10 – Ces solutions consistaient en une déclaration conjointe du Conseil et de la Commission, dans la prévision d’une clause générale dans le texte de la directive ou alors dans l’insertion d’une clause spéciale dans les diverses dispositions de celle-ci, alors que la possibilité d’adopter une formulation différenciée des dispositions pertinentes de la directive-cadre dans les diverses versions linguistiques, solution adoptée dans plusieurs conventions de l’Organisation internationale du travail, avait été écartée dès le départ.
11 – C’est dans ce sens que semble du reste l’avoir interprétée également la Commission lors de son insertion dans le texte de la directive. Dans une déclaration inscrite au procès-verbal de la réunion du Conseil du 12 juin 1989, et reprise au point 25 de la requête, la Commission observait que «la référence [qui figure à l’article 5, paragraphe 4, de la directive-cadre] à des événements exceptionnels dont les conséquences n’auraient pu être évitées malgré toute la diligence déployée, ne saurait en aucun cas être interprétée comme laissant l’employeur libre d’apprécier si les normes doivent ou non être appliquées, compte tenu du temps, des difficultés et des dépenses qu’implique leur mise en œuvre».

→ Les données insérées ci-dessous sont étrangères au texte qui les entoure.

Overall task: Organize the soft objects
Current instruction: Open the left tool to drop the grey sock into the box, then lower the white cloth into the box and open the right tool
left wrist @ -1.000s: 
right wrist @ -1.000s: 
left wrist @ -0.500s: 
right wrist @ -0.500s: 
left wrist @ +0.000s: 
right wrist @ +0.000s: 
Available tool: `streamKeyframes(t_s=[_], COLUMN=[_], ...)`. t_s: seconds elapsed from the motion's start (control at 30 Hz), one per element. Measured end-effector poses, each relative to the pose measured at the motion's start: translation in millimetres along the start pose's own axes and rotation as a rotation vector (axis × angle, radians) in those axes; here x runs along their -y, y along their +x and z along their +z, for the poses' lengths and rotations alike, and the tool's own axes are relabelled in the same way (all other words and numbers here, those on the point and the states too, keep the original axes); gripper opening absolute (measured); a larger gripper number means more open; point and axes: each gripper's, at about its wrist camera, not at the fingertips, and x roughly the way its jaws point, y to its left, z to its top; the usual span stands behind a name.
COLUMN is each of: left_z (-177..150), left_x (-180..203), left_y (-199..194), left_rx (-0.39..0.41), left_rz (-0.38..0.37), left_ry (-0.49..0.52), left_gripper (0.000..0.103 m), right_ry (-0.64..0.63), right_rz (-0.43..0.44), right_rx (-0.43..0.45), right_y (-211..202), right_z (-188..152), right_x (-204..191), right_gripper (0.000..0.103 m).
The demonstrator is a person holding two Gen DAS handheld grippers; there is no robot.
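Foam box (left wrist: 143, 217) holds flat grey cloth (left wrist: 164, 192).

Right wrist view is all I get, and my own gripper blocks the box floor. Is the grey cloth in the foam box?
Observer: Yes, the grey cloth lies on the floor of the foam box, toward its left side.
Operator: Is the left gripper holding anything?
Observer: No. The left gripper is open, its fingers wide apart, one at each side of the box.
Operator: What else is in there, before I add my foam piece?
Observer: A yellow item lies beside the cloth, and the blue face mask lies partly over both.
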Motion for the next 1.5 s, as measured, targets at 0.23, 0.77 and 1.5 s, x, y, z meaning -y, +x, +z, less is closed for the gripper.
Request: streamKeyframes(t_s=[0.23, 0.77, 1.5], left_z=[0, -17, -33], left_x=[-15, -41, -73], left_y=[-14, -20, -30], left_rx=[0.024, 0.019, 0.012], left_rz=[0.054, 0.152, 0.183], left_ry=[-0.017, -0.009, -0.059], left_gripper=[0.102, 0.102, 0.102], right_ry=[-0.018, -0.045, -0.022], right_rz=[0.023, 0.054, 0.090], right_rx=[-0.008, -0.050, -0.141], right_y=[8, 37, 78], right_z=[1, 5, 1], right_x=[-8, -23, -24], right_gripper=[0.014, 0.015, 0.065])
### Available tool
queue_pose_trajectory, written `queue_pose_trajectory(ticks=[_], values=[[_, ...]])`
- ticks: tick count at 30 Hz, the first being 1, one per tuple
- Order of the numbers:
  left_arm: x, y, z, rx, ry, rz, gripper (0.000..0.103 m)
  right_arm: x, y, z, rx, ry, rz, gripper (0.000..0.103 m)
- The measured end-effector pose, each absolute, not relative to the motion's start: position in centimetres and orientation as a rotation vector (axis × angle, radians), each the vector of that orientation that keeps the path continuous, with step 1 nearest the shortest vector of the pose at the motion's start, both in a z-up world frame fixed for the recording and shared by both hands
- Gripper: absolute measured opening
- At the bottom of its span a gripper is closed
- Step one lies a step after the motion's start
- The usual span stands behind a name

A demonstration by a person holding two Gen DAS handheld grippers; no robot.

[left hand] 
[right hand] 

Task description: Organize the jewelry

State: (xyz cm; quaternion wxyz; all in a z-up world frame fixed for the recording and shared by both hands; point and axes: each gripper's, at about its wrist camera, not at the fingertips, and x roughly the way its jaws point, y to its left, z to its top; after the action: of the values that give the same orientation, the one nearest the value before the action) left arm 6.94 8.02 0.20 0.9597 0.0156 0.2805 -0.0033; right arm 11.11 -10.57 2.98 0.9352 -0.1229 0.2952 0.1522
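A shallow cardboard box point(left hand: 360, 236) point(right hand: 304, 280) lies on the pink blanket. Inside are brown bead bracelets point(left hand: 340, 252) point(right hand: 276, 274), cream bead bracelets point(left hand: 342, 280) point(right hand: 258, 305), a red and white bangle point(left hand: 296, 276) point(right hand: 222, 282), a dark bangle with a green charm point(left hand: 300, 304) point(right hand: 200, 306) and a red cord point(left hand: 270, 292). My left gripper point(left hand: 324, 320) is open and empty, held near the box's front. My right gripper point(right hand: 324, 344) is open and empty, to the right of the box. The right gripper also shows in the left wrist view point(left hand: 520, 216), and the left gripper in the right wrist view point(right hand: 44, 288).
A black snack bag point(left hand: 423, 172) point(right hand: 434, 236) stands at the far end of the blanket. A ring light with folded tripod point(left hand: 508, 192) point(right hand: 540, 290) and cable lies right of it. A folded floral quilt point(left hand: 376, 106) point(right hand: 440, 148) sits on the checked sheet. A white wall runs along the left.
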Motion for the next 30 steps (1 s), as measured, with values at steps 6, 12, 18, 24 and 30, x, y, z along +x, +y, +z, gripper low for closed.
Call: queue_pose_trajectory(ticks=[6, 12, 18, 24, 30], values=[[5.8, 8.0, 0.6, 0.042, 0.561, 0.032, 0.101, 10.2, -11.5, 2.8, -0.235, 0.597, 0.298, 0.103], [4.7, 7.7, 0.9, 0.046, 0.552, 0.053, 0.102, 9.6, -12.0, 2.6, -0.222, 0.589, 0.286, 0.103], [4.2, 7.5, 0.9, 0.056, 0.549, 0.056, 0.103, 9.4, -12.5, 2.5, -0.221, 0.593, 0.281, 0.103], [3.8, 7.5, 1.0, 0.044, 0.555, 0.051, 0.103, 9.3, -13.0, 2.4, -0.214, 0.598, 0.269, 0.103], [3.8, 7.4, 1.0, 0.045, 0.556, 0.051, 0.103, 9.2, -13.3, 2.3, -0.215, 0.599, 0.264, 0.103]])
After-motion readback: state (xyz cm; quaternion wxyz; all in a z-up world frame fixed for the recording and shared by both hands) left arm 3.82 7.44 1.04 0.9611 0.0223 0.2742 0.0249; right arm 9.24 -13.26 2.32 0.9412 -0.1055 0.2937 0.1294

12 – Pour laquelle, comme on l’a vu, la responsabilité civile est expressément exclue par la section 47, paragraphe 1, du HSW Act.
13 – Voir, en particulier, arrêts du 7 janvier 2004, Commission/Espagne (C‑58/02, Rec. p. I‑621, point 26), et du 20 octobre 2005, Commission/Royaume-Uni (C‑6/04, Rec. p. I‑9017, point 21).
14 – Voir arrêt du 12 mai 2005, Commission/Belgique (C‑287/03, Rec. p. I‑3761, point 27, et jurisprudence citée).
15 – Divers éléments dans ce sens transparaissent de la directive-cadre. Il faut tenir compte, en particulier, outre du treizième considérant invoqué par la Commission, du critère énoncé à l’article 6, paragraphe 2, sous d), qui impose d’«adapter le travail à l’homme».